Twilight waved. 'Duty is overrated,' she said. 'I am a creature of chaos, as is the sharn. We both know this- there would be no surprise.' That wasn't strictly true, but it might as well have been. She had never dealt with a sharn before, but the fact that this one was cursed made the situation even less predictable.

At that moment, Twilight brushed away dust and some old bones and found a crease in the floor. She traced the outline of a door cut into the stone. Through the bones, fur, and filth that littered the floor, she found an old brass ring attached to the stone. Twilight twisted the ring. The stone gave a lurch and sank downward, then to the side, revealing darkness below.

There came a sound of scuffling on stone, and Twilight looked down the hall, toward the levitating disk they had used to ascend to the crypt above. She thought she saw a flicker of movement.

'Who?' Gargan asked, drawing his sword.

Twilight shrugged. 'We've no shortage of enemies,' she said. 'The sharn, or its golems. Gestal. The fiendish lizards.'

'Tlork,' Gargan added grimly.

'Darkness, don't forget the grimlocks,' said Twilight. 'We didn't part on the most amiable of terms.'

Nothing moved for many long breaths. Twilight left Gargan watching the darkness and looked down into the new passage. It smelled foul and radiated humidity like a tropical swamp. Where the tunnels above had been dry and dead, this new level seemed the opposite.

A world built on opposites, Twilight thought.

Twilight wondered why they were going down. Had not the sharn spoken of Gestal dwelling 'above?' Sink to rise, she reflected.

She put her leg down into the darkness and froze.

*****

With a mighty heave that broke more than a few bones, Tlork finally wrenched himself out of the sewers. As he stood in the forested street, letting limbs pop back into place and torn flesh flow back together, he cast his stitched face about, searching, just in time for the swarm of abeil to descend with spears, halberds, and stingers.

Snarling, the troll whipped hammer and claw through the air in fury to drive off the swarm. Bee-creatures fell crushed, killed at the very touch of Tlork's weapons, but there were hundreds, and three replaced every one that fell.

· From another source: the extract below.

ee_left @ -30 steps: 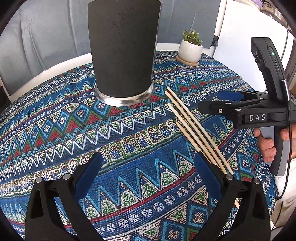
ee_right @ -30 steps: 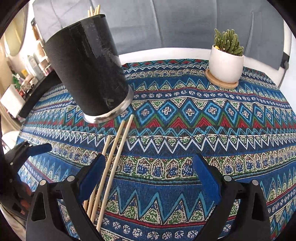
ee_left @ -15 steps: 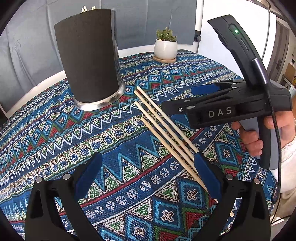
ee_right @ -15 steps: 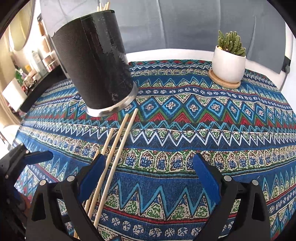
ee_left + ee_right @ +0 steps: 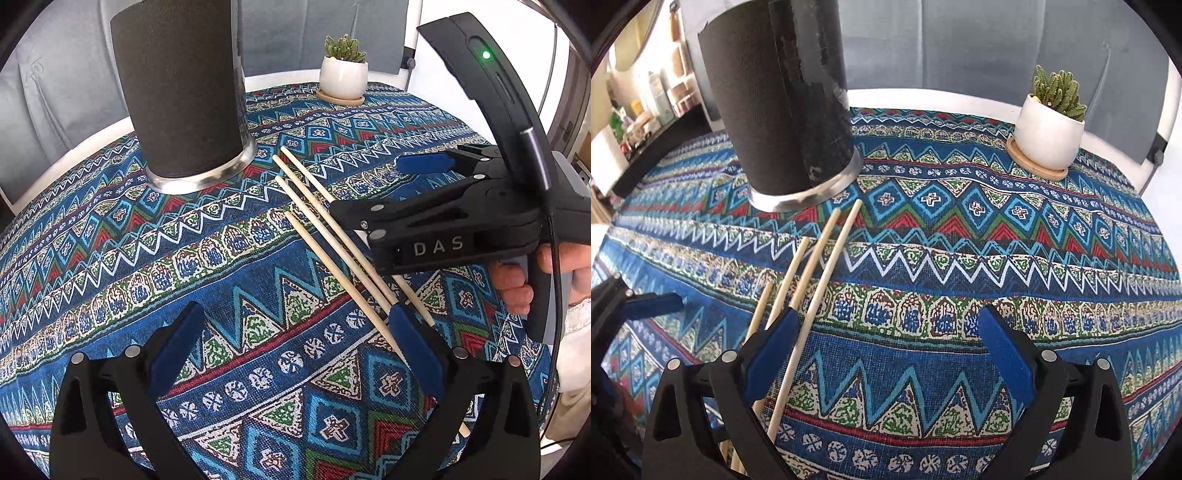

Soon, the battle was like stirring mud, trying to swat them away while they rained pain and torment all over Tlork. Abeil speared his skin, stinging and stinging like mad, and soon he could hardly focus on anything but the stabbing and cutting. His body throbbed as though a thousand hearts beat just under his skin.

Slave, came a voice in the back of his head. Like all thoughts, his own or another's, it caused Tlork pain. Come, slave.

As he batted another abeil out of the air to smash like a ripe plum against a distorted building, Tlork whined like a dog. 'But I come so far!' he argued. 'I close!'

Come, the thought came again, to the chapel.

Unfair. Tlork didn't like the up-down room. It always made his stomach knot. The fiend-troll gave a great, strangling cry, turned, and ran. He dived through the hole into the sewer, ignoring the pain that came when his arm splintered against the edge.

That elf-she would pay for this. Not the pain, which Tlork had long since stopped minding, but the indecency of making him trek all the way back, even past the up-down room.

CHAPTER TWENTY-THREE

Twilight stared into the dark hole. Much of this world was inverted, she mused. It was a sharn's idea of order, curves where buildings should have corners, towers that sloped downward, even upside-down stairs on the underside of ledges. She had thought herself prepared for any shift of paradigm imaginable.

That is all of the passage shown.